- Directed by: Nick Willing
- Written by: Nick Willing Chris Harrald
- Based on: Photographing Fairies by Steve Szilagyi
- Produced by: Michele Carmarda
- Starring: Toby Stephens Emily Woof Ben Kingsley Frances Barber Philip Davis
- Cinematography: John de Borman
- Edited by: Sean Barton
- Music by: Simon Boswell
- Production companies: PolyGram Filmed Entertainment BBC Films The Arts Council of England
- Distributed by: Entertainment Film Distributors (United Kingdom) PolyGram Filmed Entertainment (International)
- Release date: 19 September 1997;
- Running time: 104 minutes
- Country: United Kingdom
- Budget: $1 million
- Box office: $4.6 million

= Photographing Fairies =

Photographing Fairies is a 1997 British fantasy film based on Steve Szilagyi's 1992 novel Photographing Fairies. The film explores some of the themes of folklore, such as possession, paganism, animism, hallucinogens, parapsychology and fairies. It was inspired by the Cottingley Fairies hoax, and was released in the United Kingdom on 19 September 1997.

==Plot==
In Switzerland in 1912, photographer Charles Castle (Toby Stephens) and Anna-Marie (Rachel Shelley), his fiancée, are married in an Alpine church. The following day, they are walking in the mountains when a snowstorm closes in. They are returning to the village when a crevasse opens and Anna-Marie falls into it. Charles tries to pull her out but he loses his grip and she dies. During the Great War, Castle serves as an army photographer in the trenches of France. While he is photographing corpses with his assistant Roy (Phil Davis), a mortar shell lands close by. Roy returns to the trenches but Castle seems unconcerned and continues photographing. He returns to the trenches just before the shell explodes.

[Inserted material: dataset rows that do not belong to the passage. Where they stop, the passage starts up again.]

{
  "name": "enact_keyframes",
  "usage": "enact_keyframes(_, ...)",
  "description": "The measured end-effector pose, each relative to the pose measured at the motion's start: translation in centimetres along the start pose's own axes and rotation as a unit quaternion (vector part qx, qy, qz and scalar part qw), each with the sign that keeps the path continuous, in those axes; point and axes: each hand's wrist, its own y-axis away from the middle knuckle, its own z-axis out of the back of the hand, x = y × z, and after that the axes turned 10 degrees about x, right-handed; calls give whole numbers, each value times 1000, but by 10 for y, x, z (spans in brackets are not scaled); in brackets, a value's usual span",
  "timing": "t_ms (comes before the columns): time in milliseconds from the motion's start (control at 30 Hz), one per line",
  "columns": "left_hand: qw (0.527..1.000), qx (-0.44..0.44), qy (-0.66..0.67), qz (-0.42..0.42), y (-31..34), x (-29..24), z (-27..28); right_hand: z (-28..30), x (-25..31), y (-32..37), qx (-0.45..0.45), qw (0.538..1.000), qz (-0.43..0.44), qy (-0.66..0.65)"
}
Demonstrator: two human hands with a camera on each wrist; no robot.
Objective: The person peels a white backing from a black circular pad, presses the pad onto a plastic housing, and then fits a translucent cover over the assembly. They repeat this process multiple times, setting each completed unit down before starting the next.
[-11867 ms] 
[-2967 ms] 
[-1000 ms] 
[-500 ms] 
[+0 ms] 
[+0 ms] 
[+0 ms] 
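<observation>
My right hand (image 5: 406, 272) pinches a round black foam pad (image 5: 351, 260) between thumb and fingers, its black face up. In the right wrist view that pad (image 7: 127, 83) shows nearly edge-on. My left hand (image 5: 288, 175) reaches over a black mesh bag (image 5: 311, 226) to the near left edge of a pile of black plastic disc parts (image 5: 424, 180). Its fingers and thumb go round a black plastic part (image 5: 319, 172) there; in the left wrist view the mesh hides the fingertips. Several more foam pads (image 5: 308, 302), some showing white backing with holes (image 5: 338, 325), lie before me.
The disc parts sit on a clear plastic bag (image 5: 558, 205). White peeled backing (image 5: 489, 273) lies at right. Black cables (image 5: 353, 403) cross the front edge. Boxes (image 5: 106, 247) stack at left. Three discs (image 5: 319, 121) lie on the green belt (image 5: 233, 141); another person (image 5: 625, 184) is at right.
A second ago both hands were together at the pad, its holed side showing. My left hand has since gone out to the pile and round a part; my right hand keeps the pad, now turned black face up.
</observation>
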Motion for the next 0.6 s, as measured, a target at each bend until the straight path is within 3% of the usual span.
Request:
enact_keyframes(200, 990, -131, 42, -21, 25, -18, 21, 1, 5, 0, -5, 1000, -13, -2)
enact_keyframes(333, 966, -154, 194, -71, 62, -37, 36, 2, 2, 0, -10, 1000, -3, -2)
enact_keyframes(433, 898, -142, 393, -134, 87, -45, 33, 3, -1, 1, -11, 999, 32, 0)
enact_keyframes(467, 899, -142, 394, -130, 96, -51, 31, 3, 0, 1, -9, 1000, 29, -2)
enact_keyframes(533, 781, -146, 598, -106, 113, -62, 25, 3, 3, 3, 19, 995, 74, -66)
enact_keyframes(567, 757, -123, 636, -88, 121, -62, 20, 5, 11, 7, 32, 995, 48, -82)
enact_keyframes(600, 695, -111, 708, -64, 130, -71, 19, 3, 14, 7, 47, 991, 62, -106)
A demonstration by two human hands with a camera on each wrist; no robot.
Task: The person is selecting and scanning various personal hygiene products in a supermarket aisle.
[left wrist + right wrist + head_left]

After the war, Castle and Roy run a photographic studio in London. Castle specialises in photographic trick work, including photomontage. He attends a lecture at the Theosophical Society, where Arthur Conan Doyle is examining a projected image of the Cottingley Fairies. Conan Doyle seems convinced they are genuine, but Castle stands, publicly debunks the image, and hands out business cards to the audience.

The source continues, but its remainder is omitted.